Lies, Dreaming #15 – Neighbours

We are delighted to announce the contributors for our fifteenth podcast, which has as its theme “Neighbours”.

You can subscribe to the podcast using the links on the right.

Here is a rundown of our contributors:

Colin McGuire is a poet and performer from Glasgow based in Edinburgh, who recently  won both the Out:Spoken Award for Poetry-in-Film, with his animation collaboration ‘The Glasgae Boys’, and the Out:Spoken overall Prize for Poetry. He is the author of three collections. His first self-published collection, ‘Riddled with errors’ (Clydesidepress, 2003), and his first chapbook, ‘Everybody lie down and no one gets hurt,’ (Red Squirrel Press, 2013), and his first full collection, ‘As I sit quietly, I begin to smell burning,’ (Red Squirrel Press, 2014). He has just released ‘enhanced doom disclosure’ with Speculative Books. www.colinmcguirepoet.co.uk

Edinburgh-based Jay Whittaker’s debut poetry collection, Wristwatch, was published by Cinnamon Press in October 2017.  She writes about transition, resilience, grief, breast cancer, and LGBT+ lives (including her own). Her poems have been widely published and she has performed feature sets at StAnza, Interrobang, Platform Poetry, and Shore Poets. www.jaywhittaker.uk

Catherine Wilson is a poet, writer and performer currently living in Edinburgh. Her work has been commissioned by the National Gallery, TEDx, BBC Radio 4 and BBC Radio Scotland.

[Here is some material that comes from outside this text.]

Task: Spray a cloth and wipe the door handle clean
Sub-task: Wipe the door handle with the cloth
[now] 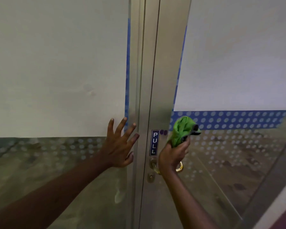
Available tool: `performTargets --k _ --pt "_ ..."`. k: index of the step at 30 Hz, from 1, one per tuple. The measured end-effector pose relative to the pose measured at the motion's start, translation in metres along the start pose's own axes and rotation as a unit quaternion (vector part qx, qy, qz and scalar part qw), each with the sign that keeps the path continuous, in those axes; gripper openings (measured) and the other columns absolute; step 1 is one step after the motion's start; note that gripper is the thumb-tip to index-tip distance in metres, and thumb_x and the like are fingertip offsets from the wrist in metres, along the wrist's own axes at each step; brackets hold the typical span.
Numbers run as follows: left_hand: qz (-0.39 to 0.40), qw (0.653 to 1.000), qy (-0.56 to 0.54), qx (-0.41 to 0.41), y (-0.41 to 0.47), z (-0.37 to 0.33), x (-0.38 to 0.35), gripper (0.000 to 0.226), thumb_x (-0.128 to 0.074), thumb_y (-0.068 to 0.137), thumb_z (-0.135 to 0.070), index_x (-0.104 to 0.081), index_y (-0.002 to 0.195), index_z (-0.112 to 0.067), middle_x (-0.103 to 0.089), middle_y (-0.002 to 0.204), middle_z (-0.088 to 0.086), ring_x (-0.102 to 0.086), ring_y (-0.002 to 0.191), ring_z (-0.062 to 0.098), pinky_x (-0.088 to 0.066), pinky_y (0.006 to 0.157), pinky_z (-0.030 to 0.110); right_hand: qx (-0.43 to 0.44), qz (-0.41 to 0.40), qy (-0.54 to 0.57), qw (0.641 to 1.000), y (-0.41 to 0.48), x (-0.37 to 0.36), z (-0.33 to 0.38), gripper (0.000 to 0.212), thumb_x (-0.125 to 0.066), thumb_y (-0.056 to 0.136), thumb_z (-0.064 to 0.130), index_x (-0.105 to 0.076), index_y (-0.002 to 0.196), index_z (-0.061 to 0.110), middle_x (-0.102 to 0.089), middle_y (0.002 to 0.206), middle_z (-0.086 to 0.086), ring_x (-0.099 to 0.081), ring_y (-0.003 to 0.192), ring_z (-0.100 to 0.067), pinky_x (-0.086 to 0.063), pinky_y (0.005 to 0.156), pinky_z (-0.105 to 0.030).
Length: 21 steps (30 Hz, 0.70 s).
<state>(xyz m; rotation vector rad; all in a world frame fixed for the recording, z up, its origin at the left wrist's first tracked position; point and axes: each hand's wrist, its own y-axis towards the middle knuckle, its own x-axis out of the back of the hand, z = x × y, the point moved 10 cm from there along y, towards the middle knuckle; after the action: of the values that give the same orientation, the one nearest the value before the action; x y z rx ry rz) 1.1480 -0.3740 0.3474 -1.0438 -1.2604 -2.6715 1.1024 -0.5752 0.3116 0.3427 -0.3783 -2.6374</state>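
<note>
Right grip clutches a green cloth above the brass handle; left grip, fingers spread, presses the door.

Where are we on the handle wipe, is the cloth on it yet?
Done: the green cloth is already bunched in the right hand; no spray bottle is in view, and I cannot tell if the cloth is damp. In hand: the right hand is in front of the brass handle, cloth held above it, while the left hand braces open on the door frame. Left: wiping the handle.
</note>
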Motion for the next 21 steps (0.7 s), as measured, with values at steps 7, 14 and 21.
performTargets --k 7,14,21 --pt "-0.034 0.999 -0.004 -0.01 0.01 0.0 -0.009 0.073 -0.061 0.064 -0.041 -0.049 0.129 -0.011 -0.031 0.149 0.021 -0.021 0.141 0.053 -0.023 0.103 0.079 0.247 0.127 -0.189 0.942 -0.015 -0.068 0.006 0.08 -0.054 0.065 -0.014 -0.029 0.138 0.008 -0.049 0.134 -0.031 -0.035 0.126 -0.041 -0.022 0.109 -0.05" --pt "-0.025 0.999 0.029 0.006 0.013 0.006 -0.026 0.072 -0.06 0.066 -0.041 -0.052 0.131 -0.012 -0.028 0.155 0.024 -0.017 0.142 0.055 -0.017 0.106 0.079 0.405 0.151 -0.275 0.859 -0.022 -0.089 -0.009 0.073 -0.057 0.064 -0.016 -0.042 0.134 -0.002 -0.063 0.114 -0.029 -0.049 0.118 -0.044 -0.026 0.109 -0.056" --pt "-0.018 0.998 0.046 0.039 0.02 0.005 -0.038 0.076 -0.063 0.065 -0.043 -0.048 0.134 -0.014 -0.034 0.152 0.025 -0.014 0.143 0.055 -0.009 0.108 0.079 0.46 0.168 -0.312 0.814 -0.025 -0.078 -0.048 0.046 -0.057 0.075 -0.008 -0.063 0.121 -0.003 -0.066 0.114 -0.026 -0.054 0.119 -0.048 -0.036 0.104 -0.058"
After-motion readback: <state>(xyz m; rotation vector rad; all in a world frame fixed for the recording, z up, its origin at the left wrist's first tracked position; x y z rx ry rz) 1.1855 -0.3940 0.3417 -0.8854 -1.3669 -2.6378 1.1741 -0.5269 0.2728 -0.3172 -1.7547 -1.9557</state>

She is one of the main organisers of “Loud Poets”: a collective committed to making poetry accessible to everyone.

Michael McGill is an Edinburgh-based poet who has recently had work published in Rock & Sling, Funhouse Magazine, New Walk, Northwords Now, Obsessed with Pipework, The Haiku Quarterly and Ink, Sweat and Tears.

Twitter: @MMcGill09

Our next theme will be ‘Supermarket Sweep’. Check out this blogpost for further details.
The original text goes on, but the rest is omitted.